▶ _Work required_
Below are several records. Retype exactly those lines running from the one with "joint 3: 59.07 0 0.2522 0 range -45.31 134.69" through the one with "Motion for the", end lines included, and no others.
╭──
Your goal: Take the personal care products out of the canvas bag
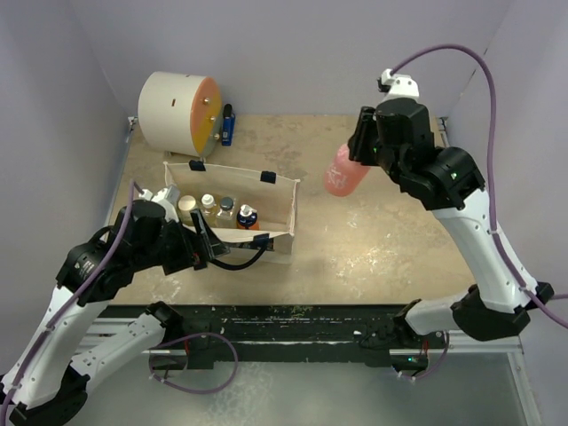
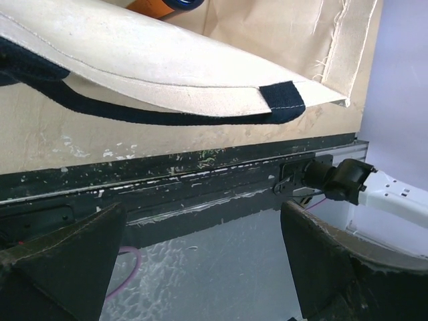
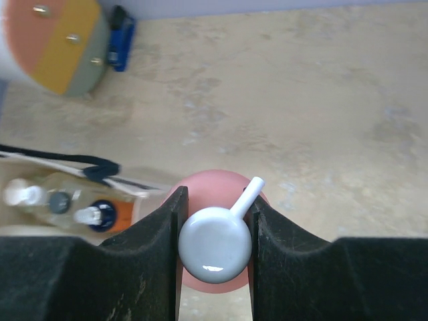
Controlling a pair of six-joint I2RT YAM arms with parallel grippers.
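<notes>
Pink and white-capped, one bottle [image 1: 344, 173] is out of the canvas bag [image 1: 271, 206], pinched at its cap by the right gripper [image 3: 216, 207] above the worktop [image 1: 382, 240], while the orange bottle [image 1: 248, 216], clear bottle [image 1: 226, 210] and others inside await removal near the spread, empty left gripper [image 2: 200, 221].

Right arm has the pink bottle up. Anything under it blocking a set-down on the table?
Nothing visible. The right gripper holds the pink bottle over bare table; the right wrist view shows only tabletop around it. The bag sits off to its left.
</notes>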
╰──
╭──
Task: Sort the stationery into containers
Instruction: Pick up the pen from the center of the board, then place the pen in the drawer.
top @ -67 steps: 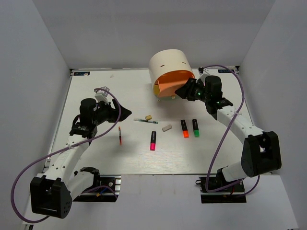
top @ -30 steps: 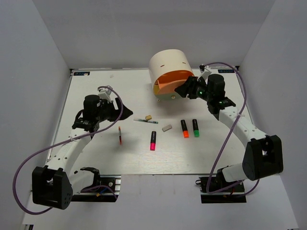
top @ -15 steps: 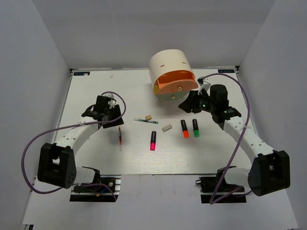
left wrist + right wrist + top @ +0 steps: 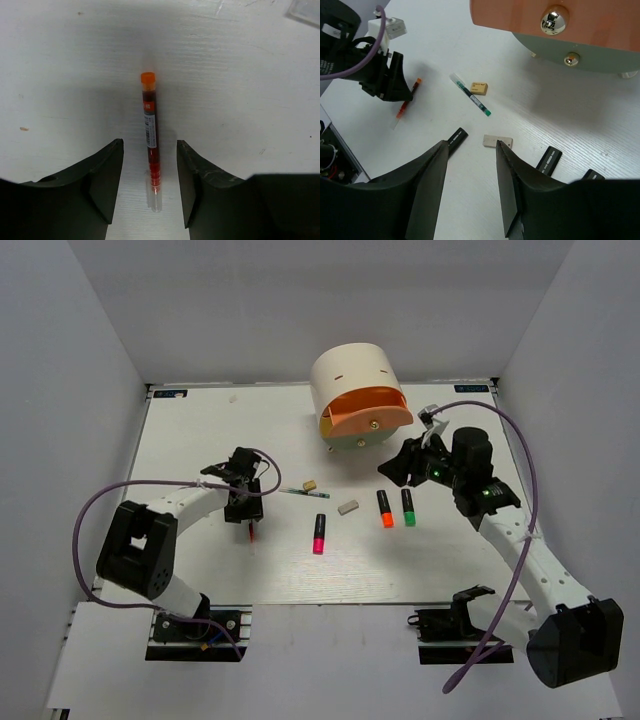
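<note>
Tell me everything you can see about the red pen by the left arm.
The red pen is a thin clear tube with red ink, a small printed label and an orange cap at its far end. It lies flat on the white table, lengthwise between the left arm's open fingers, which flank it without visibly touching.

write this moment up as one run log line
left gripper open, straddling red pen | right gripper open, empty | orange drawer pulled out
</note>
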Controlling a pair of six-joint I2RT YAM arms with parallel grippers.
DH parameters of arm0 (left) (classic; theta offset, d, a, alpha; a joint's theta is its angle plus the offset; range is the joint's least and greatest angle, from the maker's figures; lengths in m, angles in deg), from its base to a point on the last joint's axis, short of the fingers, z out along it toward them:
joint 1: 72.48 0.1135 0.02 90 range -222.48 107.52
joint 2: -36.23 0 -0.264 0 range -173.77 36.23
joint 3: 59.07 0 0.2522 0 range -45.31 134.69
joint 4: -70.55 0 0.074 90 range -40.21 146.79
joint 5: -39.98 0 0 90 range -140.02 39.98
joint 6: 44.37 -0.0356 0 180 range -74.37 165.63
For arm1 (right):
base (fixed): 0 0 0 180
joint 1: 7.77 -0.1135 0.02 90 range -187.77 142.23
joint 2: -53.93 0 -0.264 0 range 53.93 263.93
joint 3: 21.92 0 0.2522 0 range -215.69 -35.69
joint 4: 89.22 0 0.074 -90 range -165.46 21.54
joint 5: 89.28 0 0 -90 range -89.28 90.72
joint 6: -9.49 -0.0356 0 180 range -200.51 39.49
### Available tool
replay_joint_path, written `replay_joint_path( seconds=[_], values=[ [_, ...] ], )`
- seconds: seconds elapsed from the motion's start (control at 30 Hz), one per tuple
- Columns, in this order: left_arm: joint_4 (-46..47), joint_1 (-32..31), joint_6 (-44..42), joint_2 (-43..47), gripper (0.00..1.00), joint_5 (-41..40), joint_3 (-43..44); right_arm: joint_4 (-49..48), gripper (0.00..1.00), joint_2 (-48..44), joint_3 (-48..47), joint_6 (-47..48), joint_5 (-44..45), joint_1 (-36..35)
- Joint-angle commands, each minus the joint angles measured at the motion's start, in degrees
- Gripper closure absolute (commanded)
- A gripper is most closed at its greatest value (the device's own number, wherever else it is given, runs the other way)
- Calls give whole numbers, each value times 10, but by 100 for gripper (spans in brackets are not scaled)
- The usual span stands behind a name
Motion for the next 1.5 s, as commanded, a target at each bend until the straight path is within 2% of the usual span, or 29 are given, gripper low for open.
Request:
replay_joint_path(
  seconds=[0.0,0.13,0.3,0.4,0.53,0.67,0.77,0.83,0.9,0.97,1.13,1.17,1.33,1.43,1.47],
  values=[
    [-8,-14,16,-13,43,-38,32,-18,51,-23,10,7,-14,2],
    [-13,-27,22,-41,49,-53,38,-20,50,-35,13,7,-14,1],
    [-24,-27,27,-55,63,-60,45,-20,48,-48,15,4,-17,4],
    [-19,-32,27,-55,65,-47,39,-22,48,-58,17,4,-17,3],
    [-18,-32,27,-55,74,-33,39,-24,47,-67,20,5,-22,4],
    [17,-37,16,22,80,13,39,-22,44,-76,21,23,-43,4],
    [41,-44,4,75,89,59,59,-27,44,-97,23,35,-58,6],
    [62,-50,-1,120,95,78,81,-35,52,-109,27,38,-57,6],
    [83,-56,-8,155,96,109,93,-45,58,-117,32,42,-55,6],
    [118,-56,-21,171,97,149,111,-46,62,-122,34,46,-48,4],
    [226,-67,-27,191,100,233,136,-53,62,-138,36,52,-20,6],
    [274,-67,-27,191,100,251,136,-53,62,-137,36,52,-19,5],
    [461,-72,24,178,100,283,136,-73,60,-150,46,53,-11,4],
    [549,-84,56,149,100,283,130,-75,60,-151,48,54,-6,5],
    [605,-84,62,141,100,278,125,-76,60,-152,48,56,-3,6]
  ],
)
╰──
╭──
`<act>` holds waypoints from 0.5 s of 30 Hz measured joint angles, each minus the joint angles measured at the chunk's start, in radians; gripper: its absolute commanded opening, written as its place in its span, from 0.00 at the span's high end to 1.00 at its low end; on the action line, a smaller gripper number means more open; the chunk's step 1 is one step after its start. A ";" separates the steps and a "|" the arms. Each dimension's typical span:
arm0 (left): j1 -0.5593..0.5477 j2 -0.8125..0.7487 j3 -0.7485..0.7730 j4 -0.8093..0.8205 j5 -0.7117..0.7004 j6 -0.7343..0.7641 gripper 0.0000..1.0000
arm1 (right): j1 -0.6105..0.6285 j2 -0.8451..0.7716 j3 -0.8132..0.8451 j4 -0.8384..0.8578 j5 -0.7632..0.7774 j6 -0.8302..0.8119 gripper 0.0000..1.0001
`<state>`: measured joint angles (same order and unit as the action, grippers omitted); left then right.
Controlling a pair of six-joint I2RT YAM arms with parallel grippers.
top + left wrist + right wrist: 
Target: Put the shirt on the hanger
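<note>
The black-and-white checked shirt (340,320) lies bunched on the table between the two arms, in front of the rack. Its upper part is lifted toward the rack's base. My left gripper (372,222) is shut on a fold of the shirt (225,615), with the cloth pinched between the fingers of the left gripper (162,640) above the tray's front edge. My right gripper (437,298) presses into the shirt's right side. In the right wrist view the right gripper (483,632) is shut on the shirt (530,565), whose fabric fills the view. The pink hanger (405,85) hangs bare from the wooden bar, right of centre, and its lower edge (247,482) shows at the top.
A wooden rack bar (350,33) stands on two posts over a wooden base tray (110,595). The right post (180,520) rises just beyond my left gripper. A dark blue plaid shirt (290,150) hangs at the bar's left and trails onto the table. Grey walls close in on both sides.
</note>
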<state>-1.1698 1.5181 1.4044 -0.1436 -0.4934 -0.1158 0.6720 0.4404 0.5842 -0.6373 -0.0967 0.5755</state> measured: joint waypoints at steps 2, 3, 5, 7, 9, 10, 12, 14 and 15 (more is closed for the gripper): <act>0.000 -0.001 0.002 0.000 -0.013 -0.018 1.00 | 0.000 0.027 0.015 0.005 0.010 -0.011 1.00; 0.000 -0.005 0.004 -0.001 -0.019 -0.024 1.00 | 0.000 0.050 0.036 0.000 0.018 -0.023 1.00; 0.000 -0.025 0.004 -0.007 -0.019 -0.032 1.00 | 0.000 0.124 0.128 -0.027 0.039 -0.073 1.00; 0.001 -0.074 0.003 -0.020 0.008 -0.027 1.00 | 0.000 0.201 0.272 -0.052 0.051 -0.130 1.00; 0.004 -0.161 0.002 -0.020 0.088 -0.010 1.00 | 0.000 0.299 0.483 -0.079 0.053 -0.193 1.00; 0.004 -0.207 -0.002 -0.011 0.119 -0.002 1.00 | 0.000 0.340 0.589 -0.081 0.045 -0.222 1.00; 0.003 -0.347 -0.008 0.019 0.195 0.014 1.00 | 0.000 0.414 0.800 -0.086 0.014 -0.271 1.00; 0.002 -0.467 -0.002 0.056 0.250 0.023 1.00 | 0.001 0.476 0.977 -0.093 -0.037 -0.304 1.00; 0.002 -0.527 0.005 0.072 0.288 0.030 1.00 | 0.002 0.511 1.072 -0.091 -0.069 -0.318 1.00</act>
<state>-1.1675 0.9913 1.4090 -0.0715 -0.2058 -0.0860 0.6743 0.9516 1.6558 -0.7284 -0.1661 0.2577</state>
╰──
▶ _Exercise answer_
joint 3: 59.07 0 0.2522 0 range -45.31 134.69
joint 4: -70.55 0 0.074 90 range -40.21 146.79
joint 5: -39.98 0 0 90 range -140.02 39.98
joint 6: 44.37 -0.0356 0 180 range -74.37 165.63
For arm1 (right):
base (fixed): 0 0 0 180
joint 1: 7.77 -0.1135 0.02 90 range -187.77 142.23
joint 2: -53.93 0 -0.264 0 range 53.93 263.93
joint 3: 21.92 0 0.2522 0 range -215.69 -35.69
joint 4: 89.22 0 0.074 -90 range -165.46 21.54
joint 5: 89.28 0 0 -90 range -89.28 90.72
joint 6: -9.49 -0.0356 0 180 range -200.51 39.49
### Available tool
replay_joint_path, written `replay_joint_path( seconds=[_], values=[ [_, ...] ], )`
- seconds: seconds elapsed from the motion's start (control at 30 Hz), one per tuple
- Columns, in this order: left_arm: joint_4 (-46..47), joint_1 (-32..31), joint_6 (-44..42), joint_2 (-43..47), gripper (0.00..1.00), joint_5 (-41..40), joint_3 (-43..44); right_arm: joint_4 (-49..48), gripper (0.00..1.00), joint_2 (-48..44), joint_3 (-48..47), joint_6 (-47..48), joint_5 (-44..45), joint_1 (-36..35)
- Joint-angle commands, each minus the joint angles measured at the motion's start, in degrees
- Gripper closure absolute (commanded)
- A gripper is most closed at its greatest value (the device's own number, wherever else it is given, runs the other way)
- Calls give whole numbers, each value times 10, but by 100 for gripper (spans in brackets are not scaled)
- The usual span stands behind a name
Motion for the next 1.5 s, as commanded, a target at each bend until the straight path is within 2% of the usual span, or 29 are given, gripper low for open.

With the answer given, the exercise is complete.